→ Exercise goal
Please copy, exactly as they appear below, the lines from the one containing "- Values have" through the one containing "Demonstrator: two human".

Stored data entries:
▼
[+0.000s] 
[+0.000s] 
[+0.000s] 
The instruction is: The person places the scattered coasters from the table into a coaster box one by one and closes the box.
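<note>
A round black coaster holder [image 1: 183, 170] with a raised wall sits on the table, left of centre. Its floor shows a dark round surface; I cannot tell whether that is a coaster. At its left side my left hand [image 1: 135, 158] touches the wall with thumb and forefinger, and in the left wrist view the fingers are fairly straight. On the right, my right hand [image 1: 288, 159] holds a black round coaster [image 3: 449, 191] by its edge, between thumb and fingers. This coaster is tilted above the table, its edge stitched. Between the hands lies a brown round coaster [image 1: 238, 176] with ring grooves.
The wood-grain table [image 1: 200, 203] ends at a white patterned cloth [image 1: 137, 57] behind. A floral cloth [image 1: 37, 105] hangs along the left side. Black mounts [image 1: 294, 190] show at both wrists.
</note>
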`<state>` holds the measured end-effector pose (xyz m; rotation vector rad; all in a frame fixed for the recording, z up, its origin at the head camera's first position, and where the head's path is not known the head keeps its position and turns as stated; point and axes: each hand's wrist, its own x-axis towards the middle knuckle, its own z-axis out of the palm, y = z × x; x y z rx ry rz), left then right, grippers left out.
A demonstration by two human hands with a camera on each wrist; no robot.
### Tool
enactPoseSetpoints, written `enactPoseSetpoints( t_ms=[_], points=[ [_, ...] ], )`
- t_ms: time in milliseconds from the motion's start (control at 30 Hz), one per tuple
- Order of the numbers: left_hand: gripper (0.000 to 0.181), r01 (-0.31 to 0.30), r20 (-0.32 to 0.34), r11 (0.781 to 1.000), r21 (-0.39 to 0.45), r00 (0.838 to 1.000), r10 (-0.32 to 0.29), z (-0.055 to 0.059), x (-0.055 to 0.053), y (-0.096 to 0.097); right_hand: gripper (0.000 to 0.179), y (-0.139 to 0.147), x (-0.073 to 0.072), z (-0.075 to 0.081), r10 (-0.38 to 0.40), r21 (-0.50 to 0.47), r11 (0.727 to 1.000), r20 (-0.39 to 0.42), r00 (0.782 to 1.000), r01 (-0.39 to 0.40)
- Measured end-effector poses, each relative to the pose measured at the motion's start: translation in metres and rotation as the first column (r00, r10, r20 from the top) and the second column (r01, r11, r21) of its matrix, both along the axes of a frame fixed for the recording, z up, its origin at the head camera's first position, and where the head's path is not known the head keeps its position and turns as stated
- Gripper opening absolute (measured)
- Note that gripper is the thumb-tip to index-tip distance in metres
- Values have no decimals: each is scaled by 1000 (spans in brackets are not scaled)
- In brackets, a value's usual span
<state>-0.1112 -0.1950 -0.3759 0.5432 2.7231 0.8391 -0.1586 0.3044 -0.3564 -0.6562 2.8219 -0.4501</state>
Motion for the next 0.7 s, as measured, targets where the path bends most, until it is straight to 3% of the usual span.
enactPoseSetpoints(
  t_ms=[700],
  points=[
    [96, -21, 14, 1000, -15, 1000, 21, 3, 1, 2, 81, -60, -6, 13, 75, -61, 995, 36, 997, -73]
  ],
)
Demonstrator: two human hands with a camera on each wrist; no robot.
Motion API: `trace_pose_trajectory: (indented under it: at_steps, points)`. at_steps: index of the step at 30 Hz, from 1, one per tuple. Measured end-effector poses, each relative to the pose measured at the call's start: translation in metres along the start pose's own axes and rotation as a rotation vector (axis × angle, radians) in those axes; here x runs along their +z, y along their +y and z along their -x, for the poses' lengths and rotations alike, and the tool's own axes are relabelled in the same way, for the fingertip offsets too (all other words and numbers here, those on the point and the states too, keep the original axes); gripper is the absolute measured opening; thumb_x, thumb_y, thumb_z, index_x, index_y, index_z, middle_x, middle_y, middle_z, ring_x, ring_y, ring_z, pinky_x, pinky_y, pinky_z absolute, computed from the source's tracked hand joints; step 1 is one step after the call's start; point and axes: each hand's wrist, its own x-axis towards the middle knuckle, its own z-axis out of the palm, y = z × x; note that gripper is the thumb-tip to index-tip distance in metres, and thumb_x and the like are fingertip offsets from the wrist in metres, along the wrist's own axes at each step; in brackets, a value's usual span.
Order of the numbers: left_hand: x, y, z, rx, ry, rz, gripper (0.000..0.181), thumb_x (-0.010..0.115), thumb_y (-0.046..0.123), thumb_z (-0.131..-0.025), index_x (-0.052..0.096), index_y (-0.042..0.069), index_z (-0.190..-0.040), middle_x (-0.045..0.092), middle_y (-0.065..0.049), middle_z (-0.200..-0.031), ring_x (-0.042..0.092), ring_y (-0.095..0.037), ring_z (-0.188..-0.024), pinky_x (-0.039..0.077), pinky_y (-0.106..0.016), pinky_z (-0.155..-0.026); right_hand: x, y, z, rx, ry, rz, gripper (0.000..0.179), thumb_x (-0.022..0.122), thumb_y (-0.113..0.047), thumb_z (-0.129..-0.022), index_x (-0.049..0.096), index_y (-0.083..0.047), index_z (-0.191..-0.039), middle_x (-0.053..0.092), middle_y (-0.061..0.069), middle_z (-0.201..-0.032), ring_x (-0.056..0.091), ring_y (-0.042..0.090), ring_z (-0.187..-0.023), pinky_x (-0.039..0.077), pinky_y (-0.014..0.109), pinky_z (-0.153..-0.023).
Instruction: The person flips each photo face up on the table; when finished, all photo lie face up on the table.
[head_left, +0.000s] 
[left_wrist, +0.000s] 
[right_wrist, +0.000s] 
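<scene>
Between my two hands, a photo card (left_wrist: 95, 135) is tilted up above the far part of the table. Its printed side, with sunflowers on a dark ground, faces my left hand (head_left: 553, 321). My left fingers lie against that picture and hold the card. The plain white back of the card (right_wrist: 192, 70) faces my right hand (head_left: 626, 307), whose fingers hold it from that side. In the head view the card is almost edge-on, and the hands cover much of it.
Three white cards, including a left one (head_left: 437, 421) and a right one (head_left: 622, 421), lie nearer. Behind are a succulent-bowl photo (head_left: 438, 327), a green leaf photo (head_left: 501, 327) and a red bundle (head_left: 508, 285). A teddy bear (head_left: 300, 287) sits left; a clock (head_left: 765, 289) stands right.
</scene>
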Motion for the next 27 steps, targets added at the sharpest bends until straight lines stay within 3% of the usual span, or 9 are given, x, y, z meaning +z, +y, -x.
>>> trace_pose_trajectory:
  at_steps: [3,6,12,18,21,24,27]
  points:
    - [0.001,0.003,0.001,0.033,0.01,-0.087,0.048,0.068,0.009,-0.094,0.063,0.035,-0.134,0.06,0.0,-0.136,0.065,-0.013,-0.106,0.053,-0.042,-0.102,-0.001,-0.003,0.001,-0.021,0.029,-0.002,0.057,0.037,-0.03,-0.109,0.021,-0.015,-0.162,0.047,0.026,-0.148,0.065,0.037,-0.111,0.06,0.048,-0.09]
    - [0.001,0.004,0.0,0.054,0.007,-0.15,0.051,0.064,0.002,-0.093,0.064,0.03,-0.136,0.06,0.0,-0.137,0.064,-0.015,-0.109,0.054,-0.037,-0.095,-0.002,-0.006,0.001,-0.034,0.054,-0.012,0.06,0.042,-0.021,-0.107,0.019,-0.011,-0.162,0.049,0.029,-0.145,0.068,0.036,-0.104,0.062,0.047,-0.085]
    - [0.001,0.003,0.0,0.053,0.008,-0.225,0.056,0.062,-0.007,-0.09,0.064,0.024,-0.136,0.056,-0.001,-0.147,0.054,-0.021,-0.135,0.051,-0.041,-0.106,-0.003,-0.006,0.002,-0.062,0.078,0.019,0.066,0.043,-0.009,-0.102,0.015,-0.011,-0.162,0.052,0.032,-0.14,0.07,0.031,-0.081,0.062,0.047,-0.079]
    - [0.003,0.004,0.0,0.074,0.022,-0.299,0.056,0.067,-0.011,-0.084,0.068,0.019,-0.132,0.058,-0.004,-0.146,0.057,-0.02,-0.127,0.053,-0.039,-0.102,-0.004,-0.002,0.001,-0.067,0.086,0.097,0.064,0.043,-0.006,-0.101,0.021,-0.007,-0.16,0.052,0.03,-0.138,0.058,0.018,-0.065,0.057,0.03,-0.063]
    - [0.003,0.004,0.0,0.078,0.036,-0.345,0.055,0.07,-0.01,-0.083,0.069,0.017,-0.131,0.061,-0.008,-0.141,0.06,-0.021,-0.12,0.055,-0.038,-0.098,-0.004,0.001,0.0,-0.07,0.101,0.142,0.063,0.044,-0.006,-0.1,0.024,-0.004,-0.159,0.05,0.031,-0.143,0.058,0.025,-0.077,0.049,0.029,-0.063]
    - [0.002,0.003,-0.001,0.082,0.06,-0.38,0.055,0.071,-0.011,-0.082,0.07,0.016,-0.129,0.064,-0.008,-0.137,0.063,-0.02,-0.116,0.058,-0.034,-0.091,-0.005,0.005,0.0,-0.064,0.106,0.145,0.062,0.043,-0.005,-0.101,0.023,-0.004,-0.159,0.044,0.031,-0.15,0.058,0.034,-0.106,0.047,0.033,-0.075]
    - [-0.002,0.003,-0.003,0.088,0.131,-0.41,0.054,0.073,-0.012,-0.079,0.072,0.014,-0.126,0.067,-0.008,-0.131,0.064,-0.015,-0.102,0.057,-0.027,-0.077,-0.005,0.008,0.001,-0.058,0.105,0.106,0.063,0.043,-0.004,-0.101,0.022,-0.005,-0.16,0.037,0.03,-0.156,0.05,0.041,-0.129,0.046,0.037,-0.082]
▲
→ Task solution
- Values have no decimals: each is scaled by 1000 (spans in brackets are not scaled)
- In brackets, a value's usual span
<state>-0.1112 -0.1950 -0.3759 0.5432 2.7231 0.8391 -0.1586 0.3044 -0.3564 -0.6562 2.8219 -0.4501</state>
Motion for the next 0.7 s, as measured, targets where the path bends most, until it is straight to 3% of the usual span.
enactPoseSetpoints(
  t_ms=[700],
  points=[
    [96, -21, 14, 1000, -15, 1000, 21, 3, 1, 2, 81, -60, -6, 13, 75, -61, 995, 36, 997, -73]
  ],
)
Demonstrator: two human hands with a camera on each wrist; no robot.

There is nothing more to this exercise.